Trois semaines avant le départ, je fais appel à mon amie sportive. Au téléphone, prise de panique, je dis: «Manu, je dois apprendre à faire du ski de fond, et vite!» En trois sorties sur le mont Royal, elle m'enseigne les bases de ce sport TRÈS, TRÈS physique. Par chance, je maîtrise rapidement le style.

Mais malgré la patience et la détermination de ma professeure, le jour du grand départ arrive trop vite. La cerise sur le sorbet? La dernière journée de notre entraînement, je me fais une ampoule de la grosseur d'un 25 ¢ sur le talon droit. Ouch!

Le truc du duct tape

«Tu vas mettre immédiatement quelques bouts de duct tape dans tes bagages, conseille mon ami Olivier, le pro des sports.
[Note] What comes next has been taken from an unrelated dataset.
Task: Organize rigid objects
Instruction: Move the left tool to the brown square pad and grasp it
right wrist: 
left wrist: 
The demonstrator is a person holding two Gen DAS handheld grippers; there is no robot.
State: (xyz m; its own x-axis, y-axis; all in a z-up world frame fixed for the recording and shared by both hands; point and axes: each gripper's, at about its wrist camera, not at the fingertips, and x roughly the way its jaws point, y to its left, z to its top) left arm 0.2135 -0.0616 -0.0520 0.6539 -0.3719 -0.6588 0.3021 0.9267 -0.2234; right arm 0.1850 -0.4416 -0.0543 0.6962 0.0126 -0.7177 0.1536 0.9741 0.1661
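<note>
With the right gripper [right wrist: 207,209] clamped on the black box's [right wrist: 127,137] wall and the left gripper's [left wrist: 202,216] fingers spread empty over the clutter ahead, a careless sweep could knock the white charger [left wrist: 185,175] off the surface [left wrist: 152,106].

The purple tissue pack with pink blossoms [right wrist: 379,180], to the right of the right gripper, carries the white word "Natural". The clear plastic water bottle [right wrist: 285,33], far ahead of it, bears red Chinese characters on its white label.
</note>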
L'important, c'est de couvrir ton ampoule d'un coton enduit d'un peu de vaseline et de faire tenir le tout à l'aide d'un large ruban adhésif. Comme le duct tape est plutôt épais, ta botte ne frottera pas sur ta peau.» Un truc de grand-mère? Certainement. Mais ça fonctionne, croyez-moi!

L'anxiété avant l'aventure

La veille du départ, je me mets à angoisser. Suis-je prête? Vais-je m'épuiser sur les pistes et mourir en forêt?

«Depuis quelques années, nous avons voulu démocratiser la Traversée de la Gaspésie (TDLG) et ouvrir l'événement à différents types de skieurs, me rassure Claudine Roy, instigatrice et organisatrice de la TDLG. Il y a donc les parcours ordinaires de 35 à 50 km et les trajets courts de 11 à 20 km par jour.» Juste 20 km? Vous m'en croyez soulagée? Eh bien non! Jusqu'alors, ma plus grande distance parcourue est de 9 km. Heureusement, nul n'est tenu de s'inscrire pour la semaine entière. Pour ma part, j'ai opté pour une modeste aventure de deux jours.